Changes in the speed in the deceleration modes will be described with reference to FIG. 6. The graph NR shows a change in the speed of the vehicle V in the natural deceleration mode, and the graph AR shows a change in the speed of the vehicle V in the active deceleration mode. It is assumed that the vehicle speed at time t0 is v0 and the vehicle V travels at a fixed speed. At time t1, the determination in step S502 is performed, and the result of the determination shows that the switching to the manual driving is necessary. The vehicle V is then decelerated in any of the deceleration modes, and the active deceleration mode allows faster deceleration than the natural deceleration mode, as shown in FIG. 6. That is, the speed at the same point of time is slower in the active deceleration mode than in the natural deceleration mode.

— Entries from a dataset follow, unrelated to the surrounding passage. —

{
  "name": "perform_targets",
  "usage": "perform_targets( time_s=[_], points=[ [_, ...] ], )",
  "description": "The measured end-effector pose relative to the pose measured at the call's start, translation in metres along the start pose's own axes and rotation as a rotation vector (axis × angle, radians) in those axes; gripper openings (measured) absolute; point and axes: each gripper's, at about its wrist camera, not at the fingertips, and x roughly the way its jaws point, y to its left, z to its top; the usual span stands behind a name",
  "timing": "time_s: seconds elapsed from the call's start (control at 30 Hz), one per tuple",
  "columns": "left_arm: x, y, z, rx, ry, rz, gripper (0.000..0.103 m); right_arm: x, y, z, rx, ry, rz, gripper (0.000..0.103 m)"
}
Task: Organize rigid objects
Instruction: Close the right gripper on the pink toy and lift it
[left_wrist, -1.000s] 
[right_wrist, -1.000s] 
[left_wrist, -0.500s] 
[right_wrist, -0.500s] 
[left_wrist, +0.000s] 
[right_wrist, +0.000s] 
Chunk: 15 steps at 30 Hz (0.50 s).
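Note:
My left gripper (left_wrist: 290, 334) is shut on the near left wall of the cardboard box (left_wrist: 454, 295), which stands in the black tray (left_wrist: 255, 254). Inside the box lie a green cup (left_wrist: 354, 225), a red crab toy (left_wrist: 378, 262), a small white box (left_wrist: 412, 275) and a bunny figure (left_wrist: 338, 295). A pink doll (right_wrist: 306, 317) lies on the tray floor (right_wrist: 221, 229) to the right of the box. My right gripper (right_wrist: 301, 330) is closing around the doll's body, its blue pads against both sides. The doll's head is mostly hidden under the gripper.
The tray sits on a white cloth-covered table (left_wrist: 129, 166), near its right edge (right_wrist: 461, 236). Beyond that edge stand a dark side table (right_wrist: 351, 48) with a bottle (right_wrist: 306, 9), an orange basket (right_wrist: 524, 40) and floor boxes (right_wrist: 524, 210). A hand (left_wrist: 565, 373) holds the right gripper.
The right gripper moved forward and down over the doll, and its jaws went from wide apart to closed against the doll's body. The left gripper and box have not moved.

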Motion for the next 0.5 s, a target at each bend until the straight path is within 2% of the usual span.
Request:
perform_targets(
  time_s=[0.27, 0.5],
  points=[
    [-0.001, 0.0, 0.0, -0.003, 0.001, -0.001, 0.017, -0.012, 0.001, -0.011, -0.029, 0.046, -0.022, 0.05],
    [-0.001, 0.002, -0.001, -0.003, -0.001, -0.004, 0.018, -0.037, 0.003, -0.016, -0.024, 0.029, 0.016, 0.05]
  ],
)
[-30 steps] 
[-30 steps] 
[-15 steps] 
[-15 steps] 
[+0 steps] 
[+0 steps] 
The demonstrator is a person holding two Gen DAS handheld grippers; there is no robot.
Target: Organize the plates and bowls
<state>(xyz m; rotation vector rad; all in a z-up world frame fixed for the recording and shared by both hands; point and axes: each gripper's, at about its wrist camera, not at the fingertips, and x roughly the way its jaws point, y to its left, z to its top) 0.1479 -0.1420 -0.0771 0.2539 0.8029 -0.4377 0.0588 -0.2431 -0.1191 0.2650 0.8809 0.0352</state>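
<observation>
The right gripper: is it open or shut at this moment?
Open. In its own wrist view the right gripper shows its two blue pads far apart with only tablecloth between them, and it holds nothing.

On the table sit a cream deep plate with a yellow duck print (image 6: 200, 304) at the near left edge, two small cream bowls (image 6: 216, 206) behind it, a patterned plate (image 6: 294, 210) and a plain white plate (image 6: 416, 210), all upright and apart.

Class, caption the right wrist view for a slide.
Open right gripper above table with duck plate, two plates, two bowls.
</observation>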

Even in the case where the functions of the travel control unit and the actuator group have deteriorated, it is unnecessary in some cases to actively lower the speed of the vehicle V, for example, when the vehicle V has already traveled at a sufficiently low speed. Therefore, in the present embodiment, when the conditions for performing the active deceleration mode have not been satisfied in step S506, the automated driving in the active deceleration mode does not start, but the automated driving in the natural deceleration mode starts. The conditions described above may be based, for example, on the traveling state of the vehicle V. Specifically, the active deceleration mode may be performed when the vehicle speed of the vehicle V is equal to a threshold speed (for example, legal speed limit on a road along which the vehicle V is traveling: 20 km/hour). If the vehicle speed is lowered to a value smaller than the threshold speed, the difference in speed between the vehicle V and the other vehicles increases, so that the handover is in contrast unlikely to be smoothly performed. The threshold speed can be called a deceleration end speed in the active deceleration mode. That is, in the active deceleration mode, the deceleration is actively performed until the deceleration end speed is reached, and the active deceleration mode transitions to the natural deceleration mode when the deceleration end speed is reached. For example, it is assumed in FIG. 6 that the vehicle speed in the active deceleration mode reaches a deceleration end speed v1 at time t2. In this case, the ECU 20A performs the deceleration in the natural deceleration mode after the time t2. The condition described above may be based, for example, on the situation of detection performed by an exterior sensor and the current traveling vehicle speed. Specifically, when the sensing performance of the exterior sensor lowers from 100 m to 50 m as a result of deterioration of the function of the exterior sensor, the active deceleration mode may be performed when the vehicle speed is higher than or equal to the speed that does not allows the vehicle V to avoid an unexpected event that occurs at a point in front of the vehicle V by 50 m.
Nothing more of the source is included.